Task directions ▸ Word for word, print out all of the data, omitting every image.

Information shown ▸
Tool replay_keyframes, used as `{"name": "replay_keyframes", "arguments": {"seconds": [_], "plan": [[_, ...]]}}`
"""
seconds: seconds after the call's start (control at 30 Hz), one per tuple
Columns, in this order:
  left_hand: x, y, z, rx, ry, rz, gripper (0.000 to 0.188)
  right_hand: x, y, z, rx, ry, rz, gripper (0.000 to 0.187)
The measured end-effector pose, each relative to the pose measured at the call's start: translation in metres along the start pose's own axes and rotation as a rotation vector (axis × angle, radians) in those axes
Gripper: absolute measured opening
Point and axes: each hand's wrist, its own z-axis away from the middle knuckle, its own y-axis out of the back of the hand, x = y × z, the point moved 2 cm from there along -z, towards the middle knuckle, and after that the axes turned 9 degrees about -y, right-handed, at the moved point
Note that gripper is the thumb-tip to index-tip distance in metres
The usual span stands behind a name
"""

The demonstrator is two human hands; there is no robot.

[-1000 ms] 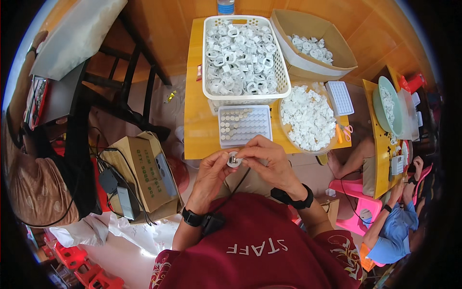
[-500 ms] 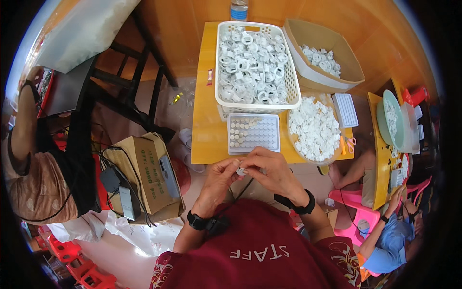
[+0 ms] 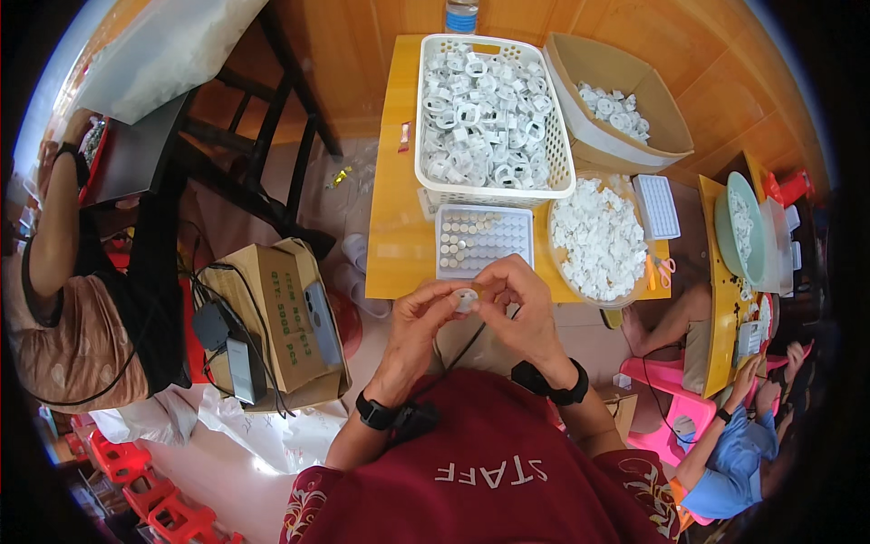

Answer to this task ▸
Tool replay_keyframes, used as `{"name": "replay_keyframes", "arguments": {"seconds": [_], "plan": [[_, ...]]}}`
"""
seconds: seconds after the call's start (control at 30 Hz), one per tuple
Columns, in this order:
  left_hand: x, y, z, rx, ry, rz, gripper (0.000 to 0.188)
  right_hand: x, y, z, rx, ry, rz, gripper (0.000 to 0.187)
The measured end-effector pose, each relative to the pose measured at the call's start: translation in metres along the start pose's own axes and rotation as a rotation vector (axis × angle, radians) in those axes
Gripper: absolute measured opening
Point and axes: each hand's wrist, its own z-axis away from the middle knuckle, its own y-axis out of the back of the hand, x = y × z, the point moved 2 cm from there along -z, towards the middle knuckle, and after that the axes turned 9 degrees about -y, right-handed, at the moved point
Note that gripper is the thumb-tip to index-tip distance in metres
The usual span stands behind a name
"""

The demonstrator is two human hands; there is no robot.

[-1000 ms] 
[-500 ms] 
[+0 ms] 

No additional output will be given.